The Life Recovery Bible combines this scripture with Isaiah 1:18 and 43:25 to create colorful images that illustrate how thoroughly God restores us:

No matter how deep the stain of your sins, I can remove it. I can make you as clean as freshly fallen snow. Even if you are stained as red as crimson, I can make you as white as wool…. I—yes, I alone—am the one who blots out your sins for my own sake and will never think of them again.

That is forgiveness, restoration, perfect healing. As a boy in Appalachia, I sang those words repeatedly in a popular Baptist hymn, and decades later, I experienced that white-as-wool cleansing while working AA’s steps.

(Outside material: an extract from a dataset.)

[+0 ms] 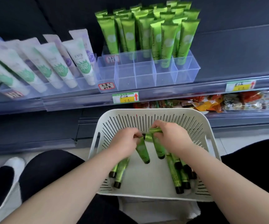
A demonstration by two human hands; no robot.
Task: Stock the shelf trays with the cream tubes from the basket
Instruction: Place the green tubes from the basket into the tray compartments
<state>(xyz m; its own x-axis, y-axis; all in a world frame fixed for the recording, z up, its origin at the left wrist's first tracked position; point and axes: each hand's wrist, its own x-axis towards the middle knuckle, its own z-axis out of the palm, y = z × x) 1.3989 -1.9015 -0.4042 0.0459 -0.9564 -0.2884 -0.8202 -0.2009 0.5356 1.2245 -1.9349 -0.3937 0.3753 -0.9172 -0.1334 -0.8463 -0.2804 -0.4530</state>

Other early AA members in Ohio used group prayer to assist individuals who were working Step Seven. As Christian alcoholics, they believed “God could and would ‘remove’ transgressions when believers prayed together. The authority for such prayer was found [...in] James 5:13-16,” Dick B. confirms.

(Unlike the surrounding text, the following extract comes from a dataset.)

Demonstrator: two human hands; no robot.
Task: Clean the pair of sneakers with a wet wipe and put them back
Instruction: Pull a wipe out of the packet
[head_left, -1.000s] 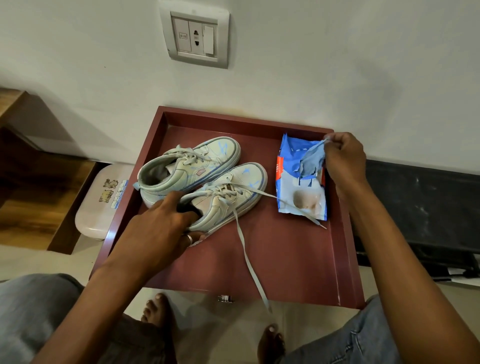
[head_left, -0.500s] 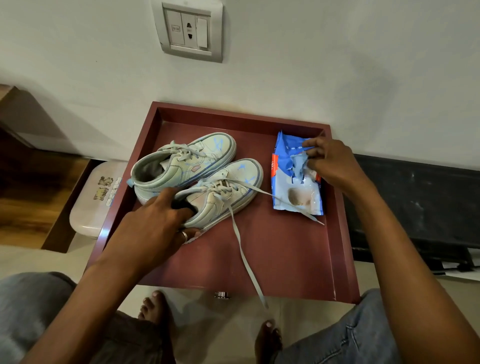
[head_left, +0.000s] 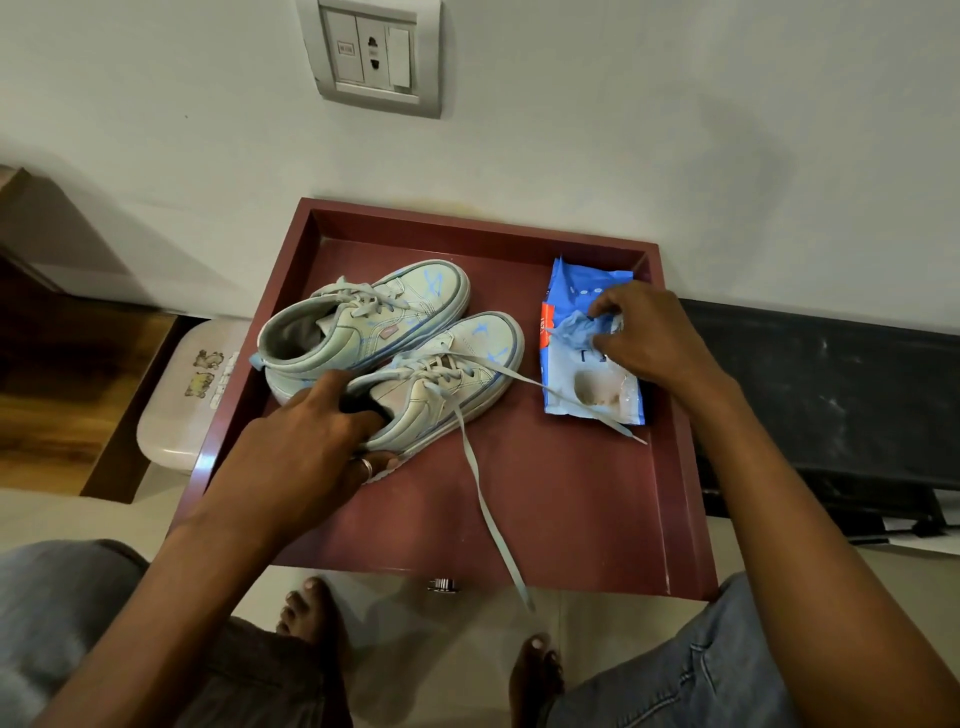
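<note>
legible text: none | wipe pack (head_left: 576, 283) print: too blurred

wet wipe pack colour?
Blue on top, white lower down, with a red-orange strip on its left edge: wet wipe pack, head view.

this looks like a room in a home. a plain white painted wall (head_left: 623, 130) carries a household switch and socket plate (head_left: 371, 54). against the wall, a dark red wooden drawer (head_left: 680, 467) stands pulled out low over a pale floor (head_left: 467, 649), with a pair of sneakers (head_left: 374, 332) in it. bare feet (head_left: 306, 618) rest on the floor below it. to the left are brown wooden furniture (head_left: 67, 374) and a pale plastic thing with cartoon stickers (head_left: 187, 410).
</note>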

The Life Recovery Bible translates this passage as

…Pray over them, anointing them with oil in the name of the Lord. And their prayer offered in faith will heal the sick. The Lord will make them well. And anyone who has committed sins will be forgiven.

More specifically, Dr. Bob wrote about removal of sins through prayer. And Clarence “urged his sponsees to study for three weeks the problems they had unearthed and then say the following prayer every day of the twenty-one days: ‘Dear God. Thank you for removing these defects from me. Praise you, Lord. Thank you, Jesus,” according to Dick B.’s history—which observes that, afterward, Clarence said:

You now have a brand new tape. The new Manager has given you a clean tape because you asked for His help. 

Copyright © 2009 by Randall E. Greene

“Clarence never doubted that the slate was wiped clean in the Seventh Step….” But he warned newcomers about the “return” of cast-out evil.

Drop the Rock links seventh-step humility to service—meaning that if we alcoholics want our recovery to be so real that it shows, then service is a good way to put our feelings into action. Provided, of course, we are sincere about service:

When most of us thought of service, we thought of restaurant help, chores around the house or washing windows. The thought of service was burdensome if not downright irritating. We probably schemed throughout our lives to do as little service as possible…. [Yet] when we pass on our recovery, we keep it. This spiritual paradox becomes an all-determining reality for us…. If humility, being humble, is valuable to us, then we must learn to model it. Practice humility. We do the Sixth Step by surrendering to becoming entirely ready and conscious of our defects and shortcomings. Then the Seventh Step becomes natural…. The Sixth and Seventh Steps are really asking us, “What is important to us?” And, “If it is so important, where does it show in our lives?”

Service is practical action suggested by spiritual terms like usefulness and doing God’s bidding, featured in the Big Book’s seventh-step prayer. However, even intense prayer can be very practical, according to Drop the Rock:

What do we ask for in our prayer? …A humble prayer would contain a request for an awareness of those character defects that hurt ourselves and others. It would also ask for ways or methods of ridding ourselves of those defects…. A gentle, open prayer for help and of thanksgiving surely will help pave the way for change. We don’t need to make it a struggle or an epic. Our prayer can be a gradual, gentle process…. Asking through prayer is a simple and direct way of putting our intent into action.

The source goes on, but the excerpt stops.